How to write new Converter#

In SmoothCrawler-Cluster package, it would process serialization features through JSON format data in default. Absolutely, it also could customize your own serialization feature and apply it in ZookeeperCrawler via option zk_converter.

Before demonstrate, there are 3 things you need to know:

  • Apart from serialize/deserialize feature, it must to implement the detail how to convert string type value into target meta-data objects.

  • Although it needs to implement each one meta-data deserialization, it doesn’t for serialization.

  • For serialization, it has only one common function for processing all objects to target data format.

From above 3 points, that’s clear let us to customized your own converter.

No matter which converters of meta-data, it must needs to extend the base class and implement all functions it rules:

from smoothcrawler_cluster._utils.converter import BaseConverter

class ListConverter(BaseConverter):
    # all function implementations of converter

Let’s start to learn how to implement new converter with list <-> str example!

Implement serialization/deserialization#

About serialization and deserialization features, the first we need to do must be how to convert an object to a string type value and convert a string type value back to an object.

Serialization#

Format objects as target data format#

Before running serialization, it should let the data to be satisfied the format we want it to be. So we need to format it before serialize:

def _convert_to_readable_object(self, obj: Generic[_BaseMetaDataType]) -> Any:
    dict_obj: Dict[str, Any] = obj.to_readable_object()
    return list(dict_obj.values())

obj.to_readable_object() would return a dict type value which format like as JSON. And it gets all values of the dict object and convert to list directly. It has done the format part so that we could go ahead to implement serialization feature.

Serialize to string value#

About serialization, it means that convert an object to a string type which could save all needed data clearly. So for converting list to str, we just need to use native function str():

def _convert_to_str(self, data: Any) -> str:
    data = str(data)
    return data

Now, we have done the whole feature of serialization. Let’s keep implementing the deserialization part!

Deserialization#

Deserialize back to object#

About deserialization, it should convert a string type value back to Python object, e.g., list in this demonstration. So we do it through Python native library ast:

import ast

def _convert_from_str(self, data: str) -> Any:
    parsed_data: List[Any] = ast.literal_eval(ini_list)
    return parsed_data

However, it doesn’t finish the all tasks you should implement in deserialization. Above code only convert a string type value back to a Python object — list object, but it doesn’t convert it to meta-data object yet. We still should implement the details of how to convert it again to each one meta-data objects so that crawler could work finely with these meta-data objects with Zookeeper through the customized converter you define.

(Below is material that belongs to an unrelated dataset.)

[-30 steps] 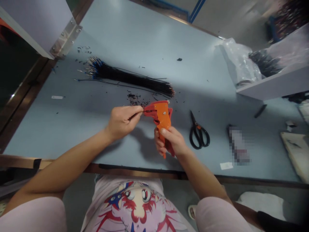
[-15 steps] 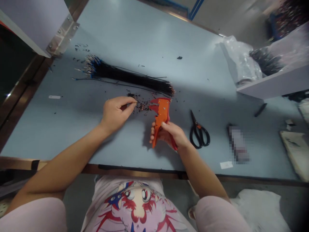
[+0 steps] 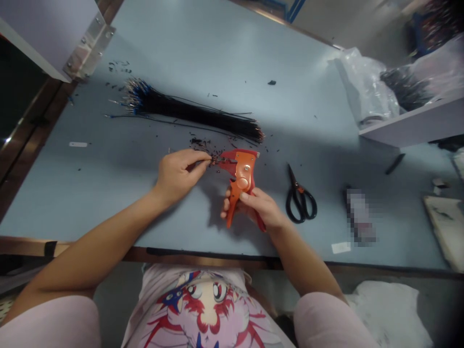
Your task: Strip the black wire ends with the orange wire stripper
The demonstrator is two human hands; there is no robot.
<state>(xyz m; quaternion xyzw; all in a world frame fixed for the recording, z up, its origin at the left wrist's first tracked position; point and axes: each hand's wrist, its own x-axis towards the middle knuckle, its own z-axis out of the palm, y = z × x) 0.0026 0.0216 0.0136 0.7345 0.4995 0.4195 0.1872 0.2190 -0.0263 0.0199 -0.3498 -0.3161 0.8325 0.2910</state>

Therefore, let’s keep doing for converting of each one meta-data objects!

Detail of how to convert each one meta-data objects#

About implementing the converting feature of each meta-data objects, it’s the same mostly, the only different is the index or key to get target value. So we only demonstrate NodeState part implementation here.

def _convert_to_node_state(self, state: NodeState, data: Any) -> NodeState:
    data: Dict[str, Any] = data
    state.group = data[0]
    state.role = data[1]
    return state

Hint

It has different functions for implementing deserialization of different meta-data objects.

  • GroupState -> _convert_to_group_state

  • NodeState -> _convert_to_node_state

  • Task -> _convert_to_task

  • Heartbeat -> _convert_to_heartbeat

Congratulation! You finish a customized converter for list object. Let’s try to use it and verify the running result!

Verify the converting features#

Finish all tasks we should do of implementing your own customized converter. Let’s try to run it and verify whether the running result is expected for us or not.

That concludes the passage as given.